Adam kafasını kaldırmadan dinledi bu soruyu ve sigarasını savsaklamadan sarmaya devam etti. Sırtını yasladığı ağacın kabuğunu usulca ve çaktırmadan okşadı. Dudaklarında tebessümün çizgileri parlayıp söndü. Çakmağı bir çırpıda parlayıp karanlığın içinde bir deniz feneri gibi yandı. Sigarasını tüttürmeye başladı. Bir nefes asıldı içine sertçe. Geri üflerken göz ucuyla hala kazmasını sallamakta olan tırpanlı adamı inceledi. İstemeyerek de olsa, tırpanlının havada kalan sorusunu cevaplamak için güçlü bir nefes aldı.
“ Sen ne bok yaparsın ve bu hayatta neden yaşarsın bilmem ama ben akşama kadar yavşak bir adamın çürük domateslerini sırtımda taşımak için yaşıyorum. İster inan ister inanma ama günlerdir tonlarca domates sırtımdan geçti. Bir tanesini bile tuza banıp yemedim. Adem kadar kuralsız değilim. Pek çok insandan daha günahsızım ama yine de bu hayatta hiçbir şey geçmedi elime. Dağların arasında sıkışıp kaldım. Bir ovanın düzlüğünde tek başımayım günlerdir. Düşündüm. Senin aklının asla alamayacağı şeyleri bile düşündüm ben. Neden yaşıyorum ben? defalarca sordum bunu kendime. Cevap ne buldum dersin peki? Ölmek için. Günün birinde herkes gibi toprağın iki metre altına gömülmek için. “
Bunu söyledikten sonra kahkahalarla gülmeye başladı. O kadar çok güldü ki bir ara yere yığıldı. Tırpanlı kazmasını savurmaya devam ediyordu. Kendini toparlayınca sigarasından bir nefes daha çekip devam etti :
“ Dediğim gibi; herkes toprağın iki metre altına gömülmek için yaşıyor. Ben sadece gereksiz yere çile çekmemek için aradaki zamanı hızlandırıyorum. Sen de şu getirdiğim tahtaları üstüme dizeceksin. Tıpkı bir köprü gibi anladın mı? Boydan boya dizeceksin bunları. Şu boruyu da göğsümün hizasına denk gelecek bir şekilde dışarıya uzatacaksın. Ölmek istersem o borudan içeri, yani kalbime bir kurşun sıkacaksın. Öldüğümden emin olana kadar ateş etmeye devam et tamam mı? Eğer yarın güneş batana kadar senden beni öldürmeni istemezsem bas git. Arkana bile bakma. Al bu da paran. Bir günde kazanacağın paradan daha fazla ha ?”
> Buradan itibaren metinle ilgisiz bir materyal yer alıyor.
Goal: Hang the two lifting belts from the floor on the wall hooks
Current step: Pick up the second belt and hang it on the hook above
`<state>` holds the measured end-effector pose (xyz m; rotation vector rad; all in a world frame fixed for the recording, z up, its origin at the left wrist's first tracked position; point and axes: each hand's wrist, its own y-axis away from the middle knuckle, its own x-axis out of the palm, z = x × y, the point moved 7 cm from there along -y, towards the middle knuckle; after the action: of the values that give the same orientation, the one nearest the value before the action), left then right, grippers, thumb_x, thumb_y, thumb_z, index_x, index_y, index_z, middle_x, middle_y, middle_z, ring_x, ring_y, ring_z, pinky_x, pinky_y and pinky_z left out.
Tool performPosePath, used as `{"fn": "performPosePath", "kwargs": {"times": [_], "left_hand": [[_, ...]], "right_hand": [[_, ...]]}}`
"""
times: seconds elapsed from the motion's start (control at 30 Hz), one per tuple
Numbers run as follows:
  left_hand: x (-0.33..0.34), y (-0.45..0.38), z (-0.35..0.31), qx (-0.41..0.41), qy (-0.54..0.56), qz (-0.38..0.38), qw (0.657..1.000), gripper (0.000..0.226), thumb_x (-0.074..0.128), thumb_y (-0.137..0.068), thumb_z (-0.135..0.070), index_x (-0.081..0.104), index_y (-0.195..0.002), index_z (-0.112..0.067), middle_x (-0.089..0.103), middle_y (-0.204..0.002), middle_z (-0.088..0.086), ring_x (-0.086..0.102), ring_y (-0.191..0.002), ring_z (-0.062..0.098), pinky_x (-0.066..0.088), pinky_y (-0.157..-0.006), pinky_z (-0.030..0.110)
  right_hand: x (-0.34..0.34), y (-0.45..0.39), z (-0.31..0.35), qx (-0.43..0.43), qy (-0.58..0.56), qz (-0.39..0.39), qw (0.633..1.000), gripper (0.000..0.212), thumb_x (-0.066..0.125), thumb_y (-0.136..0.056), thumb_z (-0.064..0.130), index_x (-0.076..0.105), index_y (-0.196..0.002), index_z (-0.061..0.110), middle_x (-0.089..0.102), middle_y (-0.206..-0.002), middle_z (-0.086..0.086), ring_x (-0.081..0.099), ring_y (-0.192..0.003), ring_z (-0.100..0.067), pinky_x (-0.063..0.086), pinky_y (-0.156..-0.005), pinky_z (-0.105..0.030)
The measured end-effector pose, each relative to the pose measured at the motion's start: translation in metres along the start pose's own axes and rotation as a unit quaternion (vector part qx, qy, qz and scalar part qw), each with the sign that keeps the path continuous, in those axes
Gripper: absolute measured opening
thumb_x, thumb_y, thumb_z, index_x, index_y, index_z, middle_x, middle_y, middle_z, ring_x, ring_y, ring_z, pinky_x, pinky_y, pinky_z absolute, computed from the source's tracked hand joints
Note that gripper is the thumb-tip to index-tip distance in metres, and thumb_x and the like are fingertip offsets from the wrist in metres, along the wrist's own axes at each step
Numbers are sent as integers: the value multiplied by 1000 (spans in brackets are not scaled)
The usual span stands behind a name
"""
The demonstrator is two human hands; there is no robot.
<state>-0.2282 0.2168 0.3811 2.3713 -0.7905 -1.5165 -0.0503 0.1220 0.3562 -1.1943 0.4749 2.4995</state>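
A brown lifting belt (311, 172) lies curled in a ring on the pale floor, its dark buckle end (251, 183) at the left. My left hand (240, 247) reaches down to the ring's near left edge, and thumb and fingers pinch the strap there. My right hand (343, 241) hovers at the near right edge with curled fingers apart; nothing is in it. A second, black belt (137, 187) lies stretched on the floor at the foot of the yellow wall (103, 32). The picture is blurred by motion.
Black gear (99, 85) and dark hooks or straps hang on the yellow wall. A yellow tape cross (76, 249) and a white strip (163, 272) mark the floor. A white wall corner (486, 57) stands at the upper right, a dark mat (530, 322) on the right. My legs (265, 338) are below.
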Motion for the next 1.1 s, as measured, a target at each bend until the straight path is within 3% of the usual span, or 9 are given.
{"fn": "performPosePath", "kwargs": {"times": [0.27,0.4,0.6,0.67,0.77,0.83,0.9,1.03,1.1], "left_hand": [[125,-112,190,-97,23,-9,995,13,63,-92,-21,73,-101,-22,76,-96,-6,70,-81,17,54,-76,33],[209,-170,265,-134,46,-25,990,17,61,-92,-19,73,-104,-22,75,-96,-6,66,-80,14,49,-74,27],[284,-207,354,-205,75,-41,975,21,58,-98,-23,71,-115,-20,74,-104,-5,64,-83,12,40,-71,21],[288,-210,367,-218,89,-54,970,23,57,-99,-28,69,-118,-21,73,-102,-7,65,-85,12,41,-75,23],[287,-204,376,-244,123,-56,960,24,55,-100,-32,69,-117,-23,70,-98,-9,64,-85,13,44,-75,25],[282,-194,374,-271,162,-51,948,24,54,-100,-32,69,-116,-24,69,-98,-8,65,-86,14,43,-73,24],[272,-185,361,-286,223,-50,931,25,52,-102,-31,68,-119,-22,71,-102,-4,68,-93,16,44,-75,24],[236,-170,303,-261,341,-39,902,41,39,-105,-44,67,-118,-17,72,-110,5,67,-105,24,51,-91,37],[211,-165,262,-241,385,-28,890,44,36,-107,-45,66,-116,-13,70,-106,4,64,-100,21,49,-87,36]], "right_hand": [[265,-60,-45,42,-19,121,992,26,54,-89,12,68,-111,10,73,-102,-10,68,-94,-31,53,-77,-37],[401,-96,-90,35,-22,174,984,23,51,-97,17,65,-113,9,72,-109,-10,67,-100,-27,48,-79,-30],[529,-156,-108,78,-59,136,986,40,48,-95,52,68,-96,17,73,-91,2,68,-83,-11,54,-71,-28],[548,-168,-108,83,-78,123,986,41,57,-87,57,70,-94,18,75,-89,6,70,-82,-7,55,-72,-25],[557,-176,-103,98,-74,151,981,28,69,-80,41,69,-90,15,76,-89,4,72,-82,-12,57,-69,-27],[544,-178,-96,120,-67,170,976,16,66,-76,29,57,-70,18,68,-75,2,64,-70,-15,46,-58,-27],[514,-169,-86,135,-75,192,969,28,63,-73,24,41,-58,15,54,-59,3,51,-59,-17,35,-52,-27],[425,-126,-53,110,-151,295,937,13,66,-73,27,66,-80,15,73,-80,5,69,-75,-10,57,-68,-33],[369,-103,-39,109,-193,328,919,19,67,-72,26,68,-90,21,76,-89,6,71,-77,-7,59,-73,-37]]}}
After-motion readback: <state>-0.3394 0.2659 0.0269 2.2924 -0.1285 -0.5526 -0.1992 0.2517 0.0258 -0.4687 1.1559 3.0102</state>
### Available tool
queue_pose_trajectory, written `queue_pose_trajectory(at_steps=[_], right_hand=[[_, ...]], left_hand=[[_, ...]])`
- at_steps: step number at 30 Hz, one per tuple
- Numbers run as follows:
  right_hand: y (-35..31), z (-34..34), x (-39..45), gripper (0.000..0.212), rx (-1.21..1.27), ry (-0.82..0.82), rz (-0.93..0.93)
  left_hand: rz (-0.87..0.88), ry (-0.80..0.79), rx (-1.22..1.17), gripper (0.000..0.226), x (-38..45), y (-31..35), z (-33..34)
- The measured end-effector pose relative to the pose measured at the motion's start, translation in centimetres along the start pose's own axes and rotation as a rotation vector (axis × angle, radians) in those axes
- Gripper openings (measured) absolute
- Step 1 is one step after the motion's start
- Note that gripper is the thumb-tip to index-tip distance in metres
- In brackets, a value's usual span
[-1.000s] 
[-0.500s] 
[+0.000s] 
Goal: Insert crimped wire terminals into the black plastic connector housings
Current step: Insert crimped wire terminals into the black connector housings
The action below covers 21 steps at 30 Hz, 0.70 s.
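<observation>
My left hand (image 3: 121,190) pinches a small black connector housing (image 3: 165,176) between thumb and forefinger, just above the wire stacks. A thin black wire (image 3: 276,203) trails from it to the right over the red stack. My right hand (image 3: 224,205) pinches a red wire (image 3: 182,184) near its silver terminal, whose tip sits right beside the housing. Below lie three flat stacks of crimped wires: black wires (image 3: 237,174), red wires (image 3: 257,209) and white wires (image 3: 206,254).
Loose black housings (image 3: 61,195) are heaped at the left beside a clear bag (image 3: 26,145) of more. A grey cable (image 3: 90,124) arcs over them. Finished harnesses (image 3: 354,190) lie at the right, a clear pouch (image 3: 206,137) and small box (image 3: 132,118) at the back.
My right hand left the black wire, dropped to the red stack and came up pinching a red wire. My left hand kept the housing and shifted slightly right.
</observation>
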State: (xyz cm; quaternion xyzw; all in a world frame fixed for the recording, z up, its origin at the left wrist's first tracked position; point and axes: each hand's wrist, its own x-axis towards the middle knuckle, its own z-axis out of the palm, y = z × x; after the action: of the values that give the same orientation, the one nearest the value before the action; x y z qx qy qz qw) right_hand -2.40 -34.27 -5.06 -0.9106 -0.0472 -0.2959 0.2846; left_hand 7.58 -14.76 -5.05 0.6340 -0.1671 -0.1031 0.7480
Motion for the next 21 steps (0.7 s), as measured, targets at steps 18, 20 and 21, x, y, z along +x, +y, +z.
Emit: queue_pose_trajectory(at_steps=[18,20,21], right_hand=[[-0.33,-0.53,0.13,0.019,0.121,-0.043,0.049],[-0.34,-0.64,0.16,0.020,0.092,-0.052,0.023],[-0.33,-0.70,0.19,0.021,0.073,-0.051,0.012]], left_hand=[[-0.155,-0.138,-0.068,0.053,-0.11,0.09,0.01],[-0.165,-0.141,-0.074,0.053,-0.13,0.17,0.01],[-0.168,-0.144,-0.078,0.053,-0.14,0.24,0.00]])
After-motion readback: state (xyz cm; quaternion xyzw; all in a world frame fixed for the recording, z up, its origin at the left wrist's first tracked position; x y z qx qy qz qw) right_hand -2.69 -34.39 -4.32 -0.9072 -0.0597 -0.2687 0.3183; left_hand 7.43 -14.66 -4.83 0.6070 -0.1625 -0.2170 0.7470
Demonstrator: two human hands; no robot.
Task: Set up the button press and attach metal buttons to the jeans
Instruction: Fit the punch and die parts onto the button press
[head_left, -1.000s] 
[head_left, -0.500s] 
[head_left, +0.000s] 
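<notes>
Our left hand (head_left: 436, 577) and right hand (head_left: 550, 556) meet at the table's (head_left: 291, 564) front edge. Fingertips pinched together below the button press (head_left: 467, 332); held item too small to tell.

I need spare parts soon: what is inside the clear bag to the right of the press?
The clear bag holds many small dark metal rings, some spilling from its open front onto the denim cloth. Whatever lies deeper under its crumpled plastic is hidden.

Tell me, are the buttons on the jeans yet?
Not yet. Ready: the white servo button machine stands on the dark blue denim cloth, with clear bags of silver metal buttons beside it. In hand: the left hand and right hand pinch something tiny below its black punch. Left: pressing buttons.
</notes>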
Cebinden çıkarttığı tomarı adama doğru fırlattı. Adam el yordamına bulduğu desteyi karanlıkta zorlukla saydıktan sonra cebine indirdi. Tırpanlı tam kazmasını havaya kaldırdığı sırada bir anda durdu. Kazmasını yavaşça toprağa indirip kolunu kazmanın sapına dayadı. Yerde oturan adam artık sadece tırpanlının kafasını görüyordu. Tırpanlı sordu:
“ Her şey iyi güzel ama kendi üzerine mi işeyip sıçacaksın?” Adam bir an durakladıktan sonra kafasını yerden kaldırıp tırpanlıyı cevapladı.
“ Çocukken de böyle yapardım. Çok önemli değil.”
 Bir daha hiç konuşmadılar. Tırpanlı mezarı kazmayı bitirdi. Adam anadan üryan soyundu. Adam tırpanlıya sarıldı. Gördüğü son insanın neden bu kadar kemikli bir suratı olduğunu düşündü. Mezara girdi. Boylu boyunca uzandı. Ay hala gökyüzündeydi. Tahtalar yavaşça kapanırken ayın ışığını son kez içinde hissetti. Son tahta üzerine konulduğunda artık nihai karanlığa aitti sadece. Üzülmedi.

5
Adam nemli ve soğuk toprağa boylu boyunca uzanmıştı. Ay ışığı borudan girip sol meme ucunu aydınlatıyordu. Bacaklarını bükemeyecek kadar dardı mezar. Elleriyle mezarın duvarlarını yokladı. Birkaç kılcal köke dokunduğunu anladı. Bu köklerin ucunda bir ağaç, bir hayat vardı. Yeryüzünde hala yaşayabilen insanlar vardı. Yeryüzünde zaten herkese ve her şeye hayat vardı ama adam için domatesten başka hiçbir şey yoktu. Mezarda iki melek gelip sorguya çekecekti onu ama önce bir meleğin gelip ruhunu teslim alması gerekiyordu. Bekleyecekti. Zaten beklemekten başka ne yapabilirdi? Bir insan beklemekten başka ne işe yarardı ki? Eklemlerinin ağrıdığını hissederek uyudu.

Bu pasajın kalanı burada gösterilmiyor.